[ワシントン 24日 ロイター] - 米鉄鋼業界25社の幹部が23日付でトランプ米大統領に書簡を送り、直ちに鉄鋼の輸入制限を行うよう訴えた。ロイターが書簡を確認した。

商務省は通商拡大法232条に基づき鉄鋼輸入が安全保障に及ぼす影響の調査を行っているが、結果発表を当初予定の6月末から先送りしている。調査結果が出れば大統領は輸入制限措置を実施することが可能。

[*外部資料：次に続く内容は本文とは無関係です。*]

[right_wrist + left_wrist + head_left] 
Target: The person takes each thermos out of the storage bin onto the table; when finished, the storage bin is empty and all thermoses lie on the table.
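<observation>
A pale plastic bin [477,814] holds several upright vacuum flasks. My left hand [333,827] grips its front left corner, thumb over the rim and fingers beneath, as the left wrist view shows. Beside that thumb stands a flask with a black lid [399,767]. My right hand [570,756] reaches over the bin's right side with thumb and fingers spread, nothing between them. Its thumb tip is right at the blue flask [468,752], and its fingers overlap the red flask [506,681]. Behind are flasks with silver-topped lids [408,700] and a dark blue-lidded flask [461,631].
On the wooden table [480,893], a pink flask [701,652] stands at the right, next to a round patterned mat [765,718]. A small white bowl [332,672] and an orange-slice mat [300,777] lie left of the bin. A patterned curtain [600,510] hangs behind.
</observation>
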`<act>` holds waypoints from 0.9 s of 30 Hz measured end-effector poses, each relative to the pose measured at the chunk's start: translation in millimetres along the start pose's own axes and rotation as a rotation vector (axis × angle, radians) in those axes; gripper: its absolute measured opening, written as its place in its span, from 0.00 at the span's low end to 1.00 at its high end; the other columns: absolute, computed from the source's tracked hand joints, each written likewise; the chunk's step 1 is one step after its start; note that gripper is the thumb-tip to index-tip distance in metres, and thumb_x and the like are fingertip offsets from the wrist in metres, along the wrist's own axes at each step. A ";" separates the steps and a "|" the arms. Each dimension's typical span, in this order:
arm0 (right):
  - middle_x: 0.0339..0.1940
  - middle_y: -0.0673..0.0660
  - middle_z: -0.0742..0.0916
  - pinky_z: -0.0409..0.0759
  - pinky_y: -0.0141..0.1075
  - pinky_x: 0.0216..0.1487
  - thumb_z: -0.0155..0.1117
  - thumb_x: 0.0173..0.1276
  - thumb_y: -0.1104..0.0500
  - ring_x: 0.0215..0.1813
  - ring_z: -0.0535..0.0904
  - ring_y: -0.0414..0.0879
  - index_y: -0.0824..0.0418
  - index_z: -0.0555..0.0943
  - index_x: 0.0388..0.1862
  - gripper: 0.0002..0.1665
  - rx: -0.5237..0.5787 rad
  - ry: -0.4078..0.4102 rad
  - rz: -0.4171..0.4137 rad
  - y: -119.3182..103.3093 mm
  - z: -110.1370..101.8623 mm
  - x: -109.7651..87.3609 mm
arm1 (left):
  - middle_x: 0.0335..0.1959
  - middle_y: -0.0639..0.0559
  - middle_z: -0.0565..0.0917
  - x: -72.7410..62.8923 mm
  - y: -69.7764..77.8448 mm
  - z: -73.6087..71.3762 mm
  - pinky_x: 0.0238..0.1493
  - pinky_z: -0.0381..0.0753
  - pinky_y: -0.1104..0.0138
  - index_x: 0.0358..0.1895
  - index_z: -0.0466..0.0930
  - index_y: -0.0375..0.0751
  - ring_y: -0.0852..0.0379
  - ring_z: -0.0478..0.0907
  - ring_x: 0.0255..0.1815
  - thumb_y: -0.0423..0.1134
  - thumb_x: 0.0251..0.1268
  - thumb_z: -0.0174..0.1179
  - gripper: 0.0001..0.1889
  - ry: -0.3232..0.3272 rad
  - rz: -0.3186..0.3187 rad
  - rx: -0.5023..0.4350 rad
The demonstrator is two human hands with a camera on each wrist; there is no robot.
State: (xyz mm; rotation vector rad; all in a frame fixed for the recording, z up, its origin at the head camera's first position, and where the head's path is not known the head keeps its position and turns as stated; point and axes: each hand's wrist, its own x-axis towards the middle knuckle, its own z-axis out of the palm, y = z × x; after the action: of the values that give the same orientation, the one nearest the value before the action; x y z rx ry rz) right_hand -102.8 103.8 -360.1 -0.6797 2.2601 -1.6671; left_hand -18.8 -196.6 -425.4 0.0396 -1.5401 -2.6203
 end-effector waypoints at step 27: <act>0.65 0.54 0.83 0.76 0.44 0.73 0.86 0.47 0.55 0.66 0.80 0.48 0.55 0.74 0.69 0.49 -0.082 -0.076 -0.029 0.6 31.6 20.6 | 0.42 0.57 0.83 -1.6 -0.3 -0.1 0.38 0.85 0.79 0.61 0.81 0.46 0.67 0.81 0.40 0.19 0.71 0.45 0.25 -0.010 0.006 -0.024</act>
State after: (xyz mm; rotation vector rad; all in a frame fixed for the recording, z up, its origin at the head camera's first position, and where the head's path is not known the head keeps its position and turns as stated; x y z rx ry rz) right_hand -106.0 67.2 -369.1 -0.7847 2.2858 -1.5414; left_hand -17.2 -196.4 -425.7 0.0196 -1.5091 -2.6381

書簡は、政府の怠慢により鉄鋼輸入が増え続け、業界は苦しんでいると主張。トランプ氏の「大胆なリーダーシップ」と「米国第一」の理念によって現状を変えられるとし、直ちに行動を起こすよう訴えた。

書簡を送ったのはニューコア<NUE.N>、USスチール<X.N>、アルセロール・ミタル<MT.AS>など鉄鋼企業の幹部ら。鉄鋼輸入の急増により、米国内の鉄鋼業界が「空洞化」し、安全保障上のニーズを満たせなくなる恐れがあるとしている。

米鉄鋼協会(AISI)が23日発表した統計によると、1─7月の鉄鋼輸入は前年同期比22%増加し、輸入が米市場の28%を占めている。